Una ragione d’esistere
Da cosa nasce cosa, ed ecco una terza trasposizione cinematografica del romanzo Who goes there? di John W. Campbell, reso celebre nel 1951 da La “Cosa” da un altro mondo della coppia Christian Nyby-Howard Hawks e dal remake realizzato da John Carpenter nel 1982.
Fosse un piccolo film di genere a sé stante, non mancherebbero “boom”, effetti speciali e qualche discreto momento di tensione in grado di renderlo un piacevole fanta-horror.
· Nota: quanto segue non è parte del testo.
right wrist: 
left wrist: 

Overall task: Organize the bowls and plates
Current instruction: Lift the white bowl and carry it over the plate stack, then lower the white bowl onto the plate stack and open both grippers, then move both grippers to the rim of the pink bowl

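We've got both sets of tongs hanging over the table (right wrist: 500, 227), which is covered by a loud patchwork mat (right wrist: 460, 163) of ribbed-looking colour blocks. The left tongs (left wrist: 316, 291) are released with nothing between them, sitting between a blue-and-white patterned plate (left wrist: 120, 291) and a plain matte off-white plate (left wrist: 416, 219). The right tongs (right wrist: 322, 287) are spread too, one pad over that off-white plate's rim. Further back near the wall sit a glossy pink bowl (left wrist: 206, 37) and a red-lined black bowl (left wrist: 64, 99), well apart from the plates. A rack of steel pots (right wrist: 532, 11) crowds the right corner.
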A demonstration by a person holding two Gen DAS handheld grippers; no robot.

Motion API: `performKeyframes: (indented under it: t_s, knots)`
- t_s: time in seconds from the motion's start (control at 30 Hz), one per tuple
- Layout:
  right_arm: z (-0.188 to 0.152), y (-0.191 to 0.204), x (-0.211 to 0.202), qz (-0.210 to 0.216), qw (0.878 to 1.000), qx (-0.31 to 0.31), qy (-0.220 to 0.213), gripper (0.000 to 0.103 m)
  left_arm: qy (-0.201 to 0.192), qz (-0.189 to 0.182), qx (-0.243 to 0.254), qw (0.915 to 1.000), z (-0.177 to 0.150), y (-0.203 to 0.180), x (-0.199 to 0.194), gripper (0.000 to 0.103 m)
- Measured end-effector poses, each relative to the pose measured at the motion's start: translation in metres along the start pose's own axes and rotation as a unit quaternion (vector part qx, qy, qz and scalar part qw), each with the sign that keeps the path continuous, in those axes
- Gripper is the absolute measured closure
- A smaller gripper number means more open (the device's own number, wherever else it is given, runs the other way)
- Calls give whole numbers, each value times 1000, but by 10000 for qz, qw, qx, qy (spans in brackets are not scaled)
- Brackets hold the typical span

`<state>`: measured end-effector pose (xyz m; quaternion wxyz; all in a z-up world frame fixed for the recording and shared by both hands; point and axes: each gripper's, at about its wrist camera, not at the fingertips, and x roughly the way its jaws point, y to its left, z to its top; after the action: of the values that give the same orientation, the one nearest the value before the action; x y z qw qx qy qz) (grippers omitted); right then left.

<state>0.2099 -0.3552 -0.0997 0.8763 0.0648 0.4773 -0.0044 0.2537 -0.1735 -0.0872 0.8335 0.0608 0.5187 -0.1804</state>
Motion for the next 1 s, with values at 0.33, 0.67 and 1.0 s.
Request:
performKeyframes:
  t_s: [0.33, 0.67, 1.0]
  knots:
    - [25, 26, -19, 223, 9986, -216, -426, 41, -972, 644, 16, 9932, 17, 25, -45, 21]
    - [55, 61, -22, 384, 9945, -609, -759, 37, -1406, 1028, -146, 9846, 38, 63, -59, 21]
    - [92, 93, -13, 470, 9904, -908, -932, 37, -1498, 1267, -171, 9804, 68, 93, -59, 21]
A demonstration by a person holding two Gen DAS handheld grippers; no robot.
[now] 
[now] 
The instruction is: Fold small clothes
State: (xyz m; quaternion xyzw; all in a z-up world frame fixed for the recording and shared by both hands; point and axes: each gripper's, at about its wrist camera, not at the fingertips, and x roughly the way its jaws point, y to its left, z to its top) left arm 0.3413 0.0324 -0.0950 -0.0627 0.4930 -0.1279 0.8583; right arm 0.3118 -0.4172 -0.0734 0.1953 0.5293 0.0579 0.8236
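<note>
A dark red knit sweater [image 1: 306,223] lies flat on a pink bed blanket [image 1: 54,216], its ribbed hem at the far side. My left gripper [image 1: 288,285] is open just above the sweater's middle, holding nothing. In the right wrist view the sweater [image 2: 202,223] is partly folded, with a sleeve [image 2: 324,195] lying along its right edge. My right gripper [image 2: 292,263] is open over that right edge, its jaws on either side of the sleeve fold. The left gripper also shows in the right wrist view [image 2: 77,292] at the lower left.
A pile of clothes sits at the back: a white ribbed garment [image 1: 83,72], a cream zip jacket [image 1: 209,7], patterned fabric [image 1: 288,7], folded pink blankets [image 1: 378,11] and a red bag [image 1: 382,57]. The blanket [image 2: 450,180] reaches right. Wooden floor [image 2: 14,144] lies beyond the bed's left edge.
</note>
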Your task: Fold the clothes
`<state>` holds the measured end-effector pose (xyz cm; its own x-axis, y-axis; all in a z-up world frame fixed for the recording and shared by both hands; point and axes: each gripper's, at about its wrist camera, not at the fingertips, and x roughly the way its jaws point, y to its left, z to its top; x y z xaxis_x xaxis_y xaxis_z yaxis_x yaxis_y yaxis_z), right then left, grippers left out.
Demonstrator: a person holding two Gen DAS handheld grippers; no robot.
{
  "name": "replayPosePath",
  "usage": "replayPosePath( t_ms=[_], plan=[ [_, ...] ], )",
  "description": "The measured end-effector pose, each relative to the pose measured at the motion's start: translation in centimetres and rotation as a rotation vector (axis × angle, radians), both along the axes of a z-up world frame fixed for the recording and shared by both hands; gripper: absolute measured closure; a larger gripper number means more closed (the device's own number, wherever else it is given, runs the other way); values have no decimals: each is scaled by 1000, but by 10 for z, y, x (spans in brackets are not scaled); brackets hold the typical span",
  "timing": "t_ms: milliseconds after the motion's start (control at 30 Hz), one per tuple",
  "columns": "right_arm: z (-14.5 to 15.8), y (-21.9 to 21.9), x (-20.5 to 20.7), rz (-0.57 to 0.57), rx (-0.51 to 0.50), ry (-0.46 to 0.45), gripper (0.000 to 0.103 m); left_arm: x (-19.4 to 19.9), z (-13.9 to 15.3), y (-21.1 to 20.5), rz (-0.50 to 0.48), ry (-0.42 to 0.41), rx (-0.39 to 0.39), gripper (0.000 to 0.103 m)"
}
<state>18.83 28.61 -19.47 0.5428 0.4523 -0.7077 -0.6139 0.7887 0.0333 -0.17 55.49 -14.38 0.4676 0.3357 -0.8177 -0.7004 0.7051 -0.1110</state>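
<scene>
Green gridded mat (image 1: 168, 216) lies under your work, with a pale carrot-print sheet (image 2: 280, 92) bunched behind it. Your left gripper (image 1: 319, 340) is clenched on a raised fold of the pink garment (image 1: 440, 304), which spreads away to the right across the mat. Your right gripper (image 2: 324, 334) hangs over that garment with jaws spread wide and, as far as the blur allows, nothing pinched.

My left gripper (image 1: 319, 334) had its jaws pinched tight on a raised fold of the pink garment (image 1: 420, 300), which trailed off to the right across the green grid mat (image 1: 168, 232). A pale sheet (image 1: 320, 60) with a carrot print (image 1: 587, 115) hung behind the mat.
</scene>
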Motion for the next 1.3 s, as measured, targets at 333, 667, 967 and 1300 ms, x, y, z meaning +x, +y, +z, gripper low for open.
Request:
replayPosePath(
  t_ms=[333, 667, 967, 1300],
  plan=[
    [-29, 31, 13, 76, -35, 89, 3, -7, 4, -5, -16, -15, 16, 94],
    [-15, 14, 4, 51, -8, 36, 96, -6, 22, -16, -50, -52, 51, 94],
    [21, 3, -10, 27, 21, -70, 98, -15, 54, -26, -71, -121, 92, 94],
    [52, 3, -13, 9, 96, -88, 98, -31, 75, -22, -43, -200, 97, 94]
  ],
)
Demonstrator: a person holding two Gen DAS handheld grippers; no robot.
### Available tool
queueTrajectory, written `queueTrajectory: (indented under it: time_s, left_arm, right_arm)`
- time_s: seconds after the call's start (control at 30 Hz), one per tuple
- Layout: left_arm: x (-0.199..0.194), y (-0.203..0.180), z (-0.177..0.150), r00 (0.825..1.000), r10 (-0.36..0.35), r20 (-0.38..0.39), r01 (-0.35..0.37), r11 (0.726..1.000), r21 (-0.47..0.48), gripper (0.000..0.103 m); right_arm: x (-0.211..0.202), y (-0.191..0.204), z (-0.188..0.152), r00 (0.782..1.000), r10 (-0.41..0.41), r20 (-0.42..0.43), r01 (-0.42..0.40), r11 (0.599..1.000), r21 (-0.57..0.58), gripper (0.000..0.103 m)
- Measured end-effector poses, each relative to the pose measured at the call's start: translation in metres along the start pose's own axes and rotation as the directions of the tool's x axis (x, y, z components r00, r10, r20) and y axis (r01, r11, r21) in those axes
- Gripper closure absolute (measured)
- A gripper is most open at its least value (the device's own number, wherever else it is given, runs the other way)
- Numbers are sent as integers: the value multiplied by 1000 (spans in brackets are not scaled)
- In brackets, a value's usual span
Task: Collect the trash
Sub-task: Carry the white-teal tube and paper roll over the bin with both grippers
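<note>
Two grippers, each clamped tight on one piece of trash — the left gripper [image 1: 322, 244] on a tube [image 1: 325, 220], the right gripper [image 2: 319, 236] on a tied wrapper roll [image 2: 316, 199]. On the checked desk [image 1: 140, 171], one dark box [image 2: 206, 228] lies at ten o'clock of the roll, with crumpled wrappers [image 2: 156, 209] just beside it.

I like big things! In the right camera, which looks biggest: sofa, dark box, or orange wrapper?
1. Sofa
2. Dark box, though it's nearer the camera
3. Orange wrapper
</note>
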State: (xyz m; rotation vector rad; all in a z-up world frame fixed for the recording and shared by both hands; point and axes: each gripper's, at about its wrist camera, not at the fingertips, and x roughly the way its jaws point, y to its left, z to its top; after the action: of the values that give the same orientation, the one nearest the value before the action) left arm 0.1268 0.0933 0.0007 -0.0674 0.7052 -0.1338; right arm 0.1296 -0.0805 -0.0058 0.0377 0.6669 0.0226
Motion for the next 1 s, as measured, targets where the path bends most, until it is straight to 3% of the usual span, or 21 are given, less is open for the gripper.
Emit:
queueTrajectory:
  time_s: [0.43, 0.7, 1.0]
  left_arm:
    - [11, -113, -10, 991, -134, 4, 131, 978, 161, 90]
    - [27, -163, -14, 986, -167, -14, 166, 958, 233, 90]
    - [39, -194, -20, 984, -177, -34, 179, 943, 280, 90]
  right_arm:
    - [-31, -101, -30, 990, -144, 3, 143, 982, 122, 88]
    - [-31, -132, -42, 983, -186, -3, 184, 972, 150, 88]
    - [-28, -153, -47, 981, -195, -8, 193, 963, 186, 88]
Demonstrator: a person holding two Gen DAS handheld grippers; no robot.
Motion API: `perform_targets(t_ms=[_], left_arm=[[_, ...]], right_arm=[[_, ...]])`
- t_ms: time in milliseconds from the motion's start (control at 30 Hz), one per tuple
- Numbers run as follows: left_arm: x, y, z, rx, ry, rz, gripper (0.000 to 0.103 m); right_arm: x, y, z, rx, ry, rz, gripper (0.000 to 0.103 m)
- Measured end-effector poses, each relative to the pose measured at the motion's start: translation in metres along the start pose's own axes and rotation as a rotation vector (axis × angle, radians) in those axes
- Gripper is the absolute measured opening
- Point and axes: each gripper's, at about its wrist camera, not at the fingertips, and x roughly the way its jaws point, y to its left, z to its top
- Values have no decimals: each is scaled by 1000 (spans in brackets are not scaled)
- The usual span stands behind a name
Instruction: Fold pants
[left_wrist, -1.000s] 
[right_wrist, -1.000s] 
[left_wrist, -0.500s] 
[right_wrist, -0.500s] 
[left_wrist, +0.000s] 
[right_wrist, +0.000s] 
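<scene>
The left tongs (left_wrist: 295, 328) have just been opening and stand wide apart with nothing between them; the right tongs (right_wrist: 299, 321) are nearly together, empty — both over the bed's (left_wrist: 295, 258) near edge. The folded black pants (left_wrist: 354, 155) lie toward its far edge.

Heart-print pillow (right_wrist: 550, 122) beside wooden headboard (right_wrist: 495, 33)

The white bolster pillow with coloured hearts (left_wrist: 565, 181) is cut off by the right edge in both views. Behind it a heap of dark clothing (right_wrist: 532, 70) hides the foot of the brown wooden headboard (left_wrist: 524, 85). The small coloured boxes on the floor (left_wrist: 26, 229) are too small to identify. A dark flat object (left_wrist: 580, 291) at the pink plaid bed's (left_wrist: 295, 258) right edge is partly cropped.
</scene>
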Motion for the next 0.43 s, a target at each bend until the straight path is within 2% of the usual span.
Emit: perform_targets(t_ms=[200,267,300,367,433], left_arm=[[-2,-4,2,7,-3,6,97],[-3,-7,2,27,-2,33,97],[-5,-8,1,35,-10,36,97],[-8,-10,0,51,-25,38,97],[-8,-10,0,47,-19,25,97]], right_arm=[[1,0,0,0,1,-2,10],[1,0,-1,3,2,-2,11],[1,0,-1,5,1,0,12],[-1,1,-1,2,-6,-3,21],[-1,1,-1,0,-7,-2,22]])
Ma è difficile fare una critica appassionata piuttosto che trattare sbrigativamente questo esordio del regista olandese Matthijs van Heijningen Jr. se – come inevitabile – lo mettiamo a confronto con i film precedenti. Rispetto ad essi, il problema principale è l’assenza di quel pizzico di originalità che avrebbe giustificato la scelta del soggetto già trattato da Nyby e Carpenter. Una scelta incauta piuttosto che coraggiosa proprio perché manca una sostanziale variazione sul tema, la volontà di inoltrarsi in un qualsiasi percorso inesplorato, delle soluzioni visive capaci di distanziarsi nettamente da quelle viste nell’82. Le parti migliori sono costruite riprendendo lo stesso meccanismo narrativo dei film di riferimento e la trama – dove è labile il confine tra prequel e remake del remake – oltre a essere misera di novità, non riesce neanche a chiudere perfettamente il cerchio per ricollegarsi agli avvenimenti conosciuti. A dispetto di un budget striminzito, il film di Nyby-Hawks, del ’51, affrontava uno dei primi mostri venuti dallo spazio con una solida messa in scena, abilmente costruita e costellata da importanti riflessioni etico-politiche sul confronto con l’alterità. Grandi intuizioni nascondevano i limiti di un set allestito quasi completamente in studio, come il fischio del gelido vento polare che delimitava lo spazio dei protagonisti all’interno della base, rendendo suggestivamente alieno e inaccessibile l’esterno. Carpenter – rispettando l’essenza di un remake – riuscì a esaltare il lato orrorifico dell’originale con atmosfere ancora più claustrofobiche e con un essere mutevole (come nel romanzo) reso inquietante dai sorprendenti effetti speciali di Rob Bottin. Una rivisitazione arricchita dalla presenza di Ken Russell e dalle musiche di Ennio Morricone ma apprezzabile soprattutto per l’approccio diametralmente opposto al film di Nyby-Hawks nella gestione del rapporto gruppo umano vs. extraterrestre. Questo del 2011 è un remake anonimo, uno dei tanti prodotti dell’industria cinematografica sui quali è legittimo chiedersi (retoricamente): che ragione hanno d’esistere? Potremmo trovarne una se dovesse quanto meno servire a far conoscere le “cose” che lo hanno preceduto a un pubblico più giovane.